GIVEN ENTRIES START

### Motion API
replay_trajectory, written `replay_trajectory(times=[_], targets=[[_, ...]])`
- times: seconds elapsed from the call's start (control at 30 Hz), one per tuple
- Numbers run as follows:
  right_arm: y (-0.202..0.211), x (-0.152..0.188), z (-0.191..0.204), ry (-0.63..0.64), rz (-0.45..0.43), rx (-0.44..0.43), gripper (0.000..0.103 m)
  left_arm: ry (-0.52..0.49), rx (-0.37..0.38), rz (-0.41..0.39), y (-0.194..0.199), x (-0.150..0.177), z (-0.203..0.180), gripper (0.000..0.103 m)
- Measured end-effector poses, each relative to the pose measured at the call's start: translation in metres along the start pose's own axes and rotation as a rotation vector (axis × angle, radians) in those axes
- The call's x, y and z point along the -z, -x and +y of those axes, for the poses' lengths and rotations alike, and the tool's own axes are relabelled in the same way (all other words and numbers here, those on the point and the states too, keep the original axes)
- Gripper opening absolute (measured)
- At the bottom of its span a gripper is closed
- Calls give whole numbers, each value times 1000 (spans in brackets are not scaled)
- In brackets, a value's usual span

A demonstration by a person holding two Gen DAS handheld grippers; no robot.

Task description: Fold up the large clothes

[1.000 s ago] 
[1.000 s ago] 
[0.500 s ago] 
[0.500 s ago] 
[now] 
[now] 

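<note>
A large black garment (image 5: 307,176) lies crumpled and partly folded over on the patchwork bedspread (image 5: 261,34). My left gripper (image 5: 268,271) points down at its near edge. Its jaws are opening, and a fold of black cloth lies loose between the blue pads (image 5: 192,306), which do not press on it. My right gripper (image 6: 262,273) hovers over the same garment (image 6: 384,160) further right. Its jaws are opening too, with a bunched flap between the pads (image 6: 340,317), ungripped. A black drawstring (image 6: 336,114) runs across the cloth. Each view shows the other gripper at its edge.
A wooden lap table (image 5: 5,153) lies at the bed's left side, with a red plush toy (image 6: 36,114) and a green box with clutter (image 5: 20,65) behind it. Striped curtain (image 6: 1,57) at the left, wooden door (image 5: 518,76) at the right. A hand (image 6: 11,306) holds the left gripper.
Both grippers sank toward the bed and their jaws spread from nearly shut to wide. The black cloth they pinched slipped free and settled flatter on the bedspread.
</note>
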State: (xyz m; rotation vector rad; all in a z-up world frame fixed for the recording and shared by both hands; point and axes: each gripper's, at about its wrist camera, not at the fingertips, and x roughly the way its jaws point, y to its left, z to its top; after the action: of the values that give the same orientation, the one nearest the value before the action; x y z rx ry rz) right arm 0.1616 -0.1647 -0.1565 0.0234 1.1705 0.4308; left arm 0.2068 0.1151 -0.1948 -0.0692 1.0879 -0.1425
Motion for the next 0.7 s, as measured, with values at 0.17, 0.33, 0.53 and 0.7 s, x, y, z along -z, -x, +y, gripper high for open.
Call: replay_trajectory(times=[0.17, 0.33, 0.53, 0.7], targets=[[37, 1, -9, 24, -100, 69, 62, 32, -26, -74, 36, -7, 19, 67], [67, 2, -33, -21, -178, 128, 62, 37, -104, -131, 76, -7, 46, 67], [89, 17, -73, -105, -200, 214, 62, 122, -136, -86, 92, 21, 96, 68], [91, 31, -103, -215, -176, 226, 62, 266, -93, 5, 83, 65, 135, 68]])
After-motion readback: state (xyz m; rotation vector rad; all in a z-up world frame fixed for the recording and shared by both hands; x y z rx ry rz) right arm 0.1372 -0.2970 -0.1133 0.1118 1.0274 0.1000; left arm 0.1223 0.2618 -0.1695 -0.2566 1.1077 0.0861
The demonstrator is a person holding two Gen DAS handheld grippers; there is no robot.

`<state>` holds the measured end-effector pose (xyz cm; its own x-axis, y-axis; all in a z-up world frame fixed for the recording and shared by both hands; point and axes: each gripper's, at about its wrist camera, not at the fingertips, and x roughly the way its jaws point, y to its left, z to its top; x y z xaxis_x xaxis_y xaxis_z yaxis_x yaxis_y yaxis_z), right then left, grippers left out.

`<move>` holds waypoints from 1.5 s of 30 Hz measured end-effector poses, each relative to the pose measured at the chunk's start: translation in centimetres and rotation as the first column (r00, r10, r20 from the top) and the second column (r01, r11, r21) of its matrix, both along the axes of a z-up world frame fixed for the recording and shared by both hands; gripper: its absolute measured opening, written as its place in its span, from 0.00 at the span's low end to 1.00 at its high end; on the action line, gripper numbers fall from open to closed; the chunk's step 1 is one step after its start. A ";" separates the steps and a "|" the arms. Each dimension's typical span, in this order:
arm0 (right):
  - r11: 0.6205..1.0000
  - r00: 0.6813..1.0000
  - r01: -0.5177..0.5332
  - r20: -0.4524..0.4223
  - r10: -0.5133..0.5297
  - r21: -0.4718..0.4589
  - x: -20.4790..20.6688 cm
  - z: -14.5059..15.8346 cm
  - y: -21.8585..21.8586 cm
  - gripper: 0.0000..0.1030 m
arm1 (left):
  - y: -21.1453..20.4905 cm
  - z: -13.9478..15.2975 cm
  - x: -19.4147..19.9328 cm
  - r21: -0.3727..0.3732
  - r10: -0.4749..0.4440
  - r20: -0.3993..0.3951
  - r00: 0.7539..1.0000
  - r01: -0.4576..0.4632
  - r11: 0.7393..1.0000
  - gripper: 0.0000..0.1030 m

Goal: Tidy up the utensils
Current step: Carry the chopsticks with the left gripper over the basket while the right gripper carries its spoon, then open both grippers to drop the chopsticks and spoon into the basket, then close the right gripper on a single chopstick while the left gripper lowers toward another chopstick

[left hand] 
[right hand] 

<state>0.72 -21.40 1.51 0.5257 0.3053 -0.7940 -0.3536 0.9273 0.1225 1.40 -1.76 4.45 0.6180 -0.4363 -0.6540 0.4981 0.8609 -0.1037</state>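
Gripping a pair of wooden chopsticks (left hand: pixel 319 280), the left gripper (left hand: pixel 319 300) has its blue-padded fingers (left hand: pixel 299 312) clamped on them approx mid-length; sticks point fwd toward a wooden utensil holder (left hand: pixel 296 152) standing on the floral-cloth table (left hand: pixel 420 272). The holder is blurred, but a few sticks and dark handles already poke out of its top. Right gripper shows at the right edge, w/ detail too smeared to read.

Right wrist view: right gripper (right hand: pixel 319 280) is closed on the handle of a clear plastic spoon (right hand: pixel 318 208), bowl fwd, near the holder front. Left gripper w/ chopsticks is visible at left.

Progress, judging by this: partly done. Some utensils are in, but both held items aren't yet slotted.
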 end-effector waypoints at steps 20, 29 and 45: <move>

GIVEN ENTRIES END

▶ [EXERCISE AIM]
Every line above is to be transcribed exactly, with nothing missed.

▶ [TASK ANSWER]
### Motion API
replay_trajectory, written `replay_trajectory(times=[_], targets=[[_, ...]])`
- times: seconds elapsed from the call's start (control at 30 Hz), one per tuple
- Numbers run as follows:
  right_arm: y (-0.202..0.211), x (-0.152..0.188), z (-0.191..0.204), ry (-0.63..0.64), rz (-0.45..0.43), rx (-0.44..0.43), gripper (0.000..0.103 m)
  left_arm: ry (-0.52..0.49), rx (-0.37..0.38), rz (-0.41..0.39), y (-0.194..0.199), x (-0.150..0.177), z (-0.203..0.180), gripper (0.000..0.103 m)
- Measured end-effector poses, each relative to the pose measured at the call's start: translation in metres along the start pose's own axes and rotation as a rotation vector (axis × angle, radians) in those axes
- The call's x, y and z point along the -z, -x and +y of those axes, for the poses' lengths and rotations alike, and the tool's own axes are relabelled in the same way (all other words and numbers here, those on the point and the states too, keep the original axes)
- Gripper opening absolute (measured)
- At the bottom of its span a gripper is closed
- Calls give whole numbers, each value times 1000 (spans in brackets are not scaled)
- In brackets, a value's usual span

A demonstration by a person holding two Gen DAS handheld grippers; no robot.

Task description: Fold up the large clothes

[1.000 s ago] 
[1.000 s ago] 
[0.500 s ago] 
[0.500 s ago] 
[now] 
[now] 

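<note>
A large black garment (image 5: 307,176) lies crumpled and partly folded over on the patchwork bedspread (image 5: 261,34). My left gripper (image 5: 268,271) points down at its near edge. Its jaws are opening, and a fold of black cloth lies loose between the blue pads (image 5: 192,306), which do not press on it. My right gripper (image 6: 262,273) hovers over the same garment (image 6: 384,160) further right. Its jaws are opening too, with a bunched flap between the pads (image 6: 340,317), ungripped. A black drawstring (image 6: 336,114) runs across the cloth. Each view shows the other gripper at its edge.
A wooden lap table (image 5: 5,153) lies at the bed's left side, with a red plush toy (image 6: 36,114) and a green box with clutter (image 5: 20,65) behind it. Striped curtain (image 6: 1,57) at the left, wooden door (image 5: 518,76) at the right. A hand (image 6: 11,306) holds the left gripper.
Both grippers sank toward the bed and their jaws spread from nearly shut to wide. The black cloth they pinched slipped free and settled flatter on the bedspread.
</note>
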State: (xyz m; rotation vector rad; all in a z-up world frame fixed for the recording and shared by both hands; point and axes: each gripper's, at about its wrist camera, not at the fingertips, and x roughly the way its jaws point, y to its left, z to its top; after the action: of the values that give the same orientation, the one nearest the value before the action; x y z rx ry rz) right arm 0.1616 -0.1647 -0.1565 0.0234 1.1705 0.4308; left arm 0.2068 0.1151 -0.1948 -0.0692 1.0879 -0.1425
Motion for the next 0.7 s, as measured, with values at 0.17, 0.33, 0.53 and 0.7 s, x, y, z along -z, -x, +y, gripper high for open.
Call: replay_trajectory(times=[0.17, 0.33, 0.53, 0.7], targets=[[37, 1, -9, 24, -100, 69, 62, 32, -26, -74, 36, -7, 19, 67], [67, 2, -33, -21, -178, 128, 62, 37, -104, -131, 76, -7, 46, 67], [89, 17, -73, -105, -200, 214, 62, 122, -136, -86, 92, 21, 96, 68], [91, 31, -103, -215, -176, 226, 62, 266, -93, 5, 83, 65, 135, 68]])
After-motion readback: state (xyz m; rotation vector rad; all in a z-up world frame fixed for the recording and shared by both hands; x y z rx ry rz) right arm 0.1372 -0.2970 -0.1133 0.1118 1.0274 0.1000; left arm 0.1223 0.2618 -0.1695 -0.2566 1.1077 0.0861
The demonstrator is a person holding two Gen DAS handheld grippers; there is no robot.

`<state>` holds the measured end-effector pose (xyz cm; its own x-axis, y-axis; all in a z-up world frame fixed for the recording and shared by both hands; point and axes: each gripper's, at about its wrist camera, not at the fingertips, and x roughly the way its jaws point, y to its left, z to its top; x y z xaxis_x xaxis_y xaxis_z yaxis_x yaxis_y yaxis_z), right then left, grippers left out.

`<move>` holds waypoints from 1.5 s of 30 Hz measured end-effector poses, each relative to the pose measured at the chunk's start: translation in centimetres and rotation as the first column (r00, r10, r20 from the top) and the second column (r01, r11, r21) of its matrix, both along the axes of a z-up world frame fixed for the recording and shared by both hands; gripper: its absolute measured opening, written as its place in its span, from 0.00 at the span's low end to 1.00 at its high end; on the action line, gripper numbers fall from open to closed; the chunk's step 1 is one step after its start. A ";" separates the steps and a "|" the arms. Each dimension's typical span, in this order:
arm0 (right):
  - r11: 0.6205..1.0000
  - r00: 0.6813..1.0000
  - r01: -0.5177..0.5332
  - r20: -0.4524..0.4223
  - r10: -0.5133..0.5297
  - r21: -0.4718..0.4589
  - x: -20.4790..20.6688 cm
  - z: -14.5059..15.8346 cm
  - y: -21.8585..21.8586 cm
  - gripper: 0.0000..0.1030 m
arm1 (left):
  - y: -21.1453..20.4905 cm
  - z: -13.9478..15.2975 cm
  - x: -19.4147..19.9328 cm
  - r21: -0.3727..0.3732
  - r10: -0.4749..0.4440
  - r20: -0.3993..0.3951
  - r00: 0.7539..1.0000
  - r01: -0.4576..0.4632
  - r11: 0.7393..1.0000
  - gripper: 0.0000..0.1030 m

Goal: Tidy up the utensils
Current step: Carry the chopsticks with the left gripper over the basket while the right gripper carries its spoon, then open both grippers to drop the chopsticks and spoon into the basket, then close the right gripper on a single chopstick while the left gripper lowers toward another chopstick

[left hand] 
[right hand] 

<state>0.72 -21.40 1.51 0.5257 0.3053 -0.7940 -0.3536 0.9273 0.1225 1.40 -1.76 4.45 0.6180 -0.4363 -0.6540 0.4981 0.8609 -0.1037</state>
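Gripping a pair of wooden chopsticks (left hand: pixel 319 280), the left gripper (left hand: pixel 319 300) has its blue-padded fingers (left hand: pixel 299 312) clamped on them approx mid-length; sticks point fwd toward a wooden utensil holder (left hand: pixel 296 152) standing on the floral-cloth table (left hand: pixel 420 272). The holder is blurred, but a few sticks and dark handles already poke out of its top. Right gripper shows at the right edge, w/ detail too smeared to read.

Right wrist view: right gripper (right hand: pixel 319 280) is closed on the handle of a clear plastic spoon (right hand: pixel 318 208), bowl fwd, near the holder front. Left gripper w/ chopsticks is visible at left.

Progress, judging by this: partly done. Some utensils are in, but both held items aren't yet slotted.
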 end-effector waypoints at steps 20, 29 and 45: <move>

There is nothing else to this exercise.